In 2021, we added nearly 80 STEM education resources to our online catalog of lessons, activities, articles, and videos for educators, students, and families. The resources feature NASA's latest missions exploring Earth, the Moon, Mars, asteroids, the Solar System and the universe beyond. Here are the 10 resources our audiences visited most this year.
To kick off the year, we invited students, educators, and families from around the world to create their own mission to Mars as we counted down to the Perseverance rover's epic landing on the Red Planet in February. More than one million students participated in the Mission to Mars Student Challenge, which features seven weeks of guided education plans, student projects, and expert talks and interviews highlighting each phase of a real Mars mission.
It's no surprise that this was our most popular product of the year. And good news: It's still available and timely! With Perseverance actively exploring Mars and making new discoveries all the time, the challenge offers ongoing opportunities to get students engaged in real-world STEM.
This video offers a short and simple answer to two of students' most enduring questions: How do the sizes of planets compare and how far is it between them? Plus, it gets at why we don't often (or ever) see images that show all the planets' sizes and distances to scale. Spoiler alert: It's pretty much impossible to do.
Get students exploring solar system size and distance in more detail and even making their own scale models with this student project.
As you'll soon see from the rest of this list, coding projects were a big draw this year. This one took off along with Ingenuity, the first helicopter designed to fly on Mars, which made its historic first flight in April. Designed as a test of technology that could be used on future missions, Ingenuity was only slated for a few flights, but it has far exceeded even that lofty goal.
In this project, students use the free visual programming language Scratch to create a game inspired by the helicopter-that-could.
Just updated for 2022, this project is part educational activity and part art for your walls. Students learn about moon phases to complete this interactive calendar, which shows when and where to see moon phases throughout the year, plus lists moon events such as lunar eclipses and supermoons. The art-deco inspired design might just have you wanting to make one for yourself, too.
This year marked the eighth installment of our annual Pi Day Challenge, a set of illustrated math problems featuring pi (of course) and NASA missions and science. Don't let the name fool you – these problems are fun to solve year round.
Students can choose from 32 different problems that will develop their math skills while they take on some of the same challenges faced by NASA scientists and engineers. New this year are puzzlers featuring the OSIRIS-REx asteroid mission, Mars helicopter, Deep Space Network, and aurora science.
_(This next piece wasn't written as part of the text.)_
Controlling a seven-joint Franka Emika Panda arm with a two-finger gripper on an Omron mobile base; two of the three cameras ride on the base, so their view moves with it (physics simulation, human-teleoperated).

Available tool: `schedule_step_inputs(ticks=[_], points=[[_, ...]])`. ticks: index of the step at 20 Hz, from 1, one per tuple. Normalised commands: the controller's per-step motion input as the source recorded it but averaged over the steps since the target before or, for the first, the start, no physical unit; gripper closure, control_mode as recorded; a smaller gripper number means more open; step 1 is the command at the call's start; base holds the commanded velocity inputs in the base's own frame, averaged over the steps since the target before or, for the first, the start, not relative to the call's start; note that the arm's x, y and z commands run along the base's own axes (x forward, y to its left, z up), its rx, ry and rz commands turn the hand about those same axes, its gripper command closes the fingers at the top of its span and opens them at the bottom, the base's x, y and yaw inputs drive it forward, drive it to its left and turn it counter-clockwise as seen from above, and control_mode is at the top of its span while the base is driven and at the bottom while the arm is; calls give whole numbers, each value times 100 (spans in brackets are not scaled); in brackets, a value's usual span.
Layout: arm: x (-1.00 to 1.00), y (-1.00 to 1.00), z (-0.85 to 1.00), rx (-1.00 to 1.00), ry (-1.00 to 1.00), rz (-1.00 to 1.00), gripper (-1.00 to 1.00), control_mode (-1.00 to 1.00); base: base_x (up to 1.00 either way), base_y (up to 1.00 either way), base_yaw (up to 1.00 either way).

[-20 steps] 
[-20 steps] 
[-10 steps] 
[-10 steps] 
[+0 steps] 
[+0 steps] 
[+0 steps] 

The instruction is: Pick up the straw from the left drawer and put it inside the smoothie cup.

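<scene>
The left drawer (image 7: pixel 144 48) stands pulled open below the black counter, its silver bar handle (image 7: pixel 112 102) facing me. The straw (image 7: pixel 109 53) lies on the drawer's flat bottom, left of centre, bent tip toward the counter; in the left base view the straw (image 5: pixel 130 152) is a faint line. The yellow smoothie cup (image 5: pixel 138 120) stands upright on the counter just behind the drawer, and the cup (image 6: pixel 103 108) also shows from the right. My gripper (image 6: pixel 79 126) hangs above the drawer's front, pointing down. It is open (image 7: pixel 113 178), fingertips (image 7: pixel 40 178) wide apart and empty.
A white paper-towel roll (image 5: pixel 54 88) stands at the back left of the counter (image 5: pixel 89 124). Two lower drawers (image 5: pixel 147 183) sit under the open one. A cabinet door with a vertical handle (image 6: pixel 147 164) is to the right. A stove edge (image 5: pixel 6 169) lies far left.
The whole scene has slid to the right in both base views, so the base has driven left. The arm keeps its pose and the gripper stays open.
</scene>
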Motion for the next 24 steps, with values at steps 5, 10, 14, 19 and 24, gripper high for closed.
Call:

Educator guides for each problem and problem set are also available here. And don't miss the downloadable posters and virtual meeting backgrounds.
Another coding challenge using the visual programming language Scratch, this project is inspired by the Perseverance Mars rover mission, which is collecting samples that could be brought back to Earth by a potential future mission.
While developing a gamified version of the process, students are introduced to some of the considerations scientists and engineers have to make when collecting samples on Mars.
As if launching a rover to Mars wasn't hard enough, you still have to land when you get there. And that means using a complex series of devices – from parachutes to jet packs to bungee cords – and maneuvers that have to be performed remotely using instructions programmed into the spacecraft's computer.
Students who are ready to take their programming skills to the next level can get an idea of what it takes in this project, which has them use Python and microcontrollers to simulate the process of landing a rover on Mars.
Without giving the answer away: It's not as far as you might think.
In this activity, students stack coins (or other objects) on a map of their local area as a scale model of the distance to space. The stacking continues to the International Space Station, the Moon, and finally to the future orbit of the James Webb Space Telescope, which is slated to launch on Dec. 22.
You don't have to be a big kid to start learning about space exploration. This activity, which is designed for kids in kindergarten through second grade, has learners use geometric shapes called tangrams to fill in a Mars rover design. It provides an introduction to geometry and thinking spatially.
Once kids become experts at building rovers, have them try building rockets.
Technically a classroom activity (it is standards-aligned, after all), this game will appeal to students and strategy card game enthusiasts alike. Download and print out a set for your classroom (or your next game night).
Players work collaboratively to explore destinations including the Moon, Mars, Jupiter and Jupiter's Moon Europa with actual NASA spacecraft and science instruments while working to overcome realistic challenges at their destination including dust storms and instrument failures.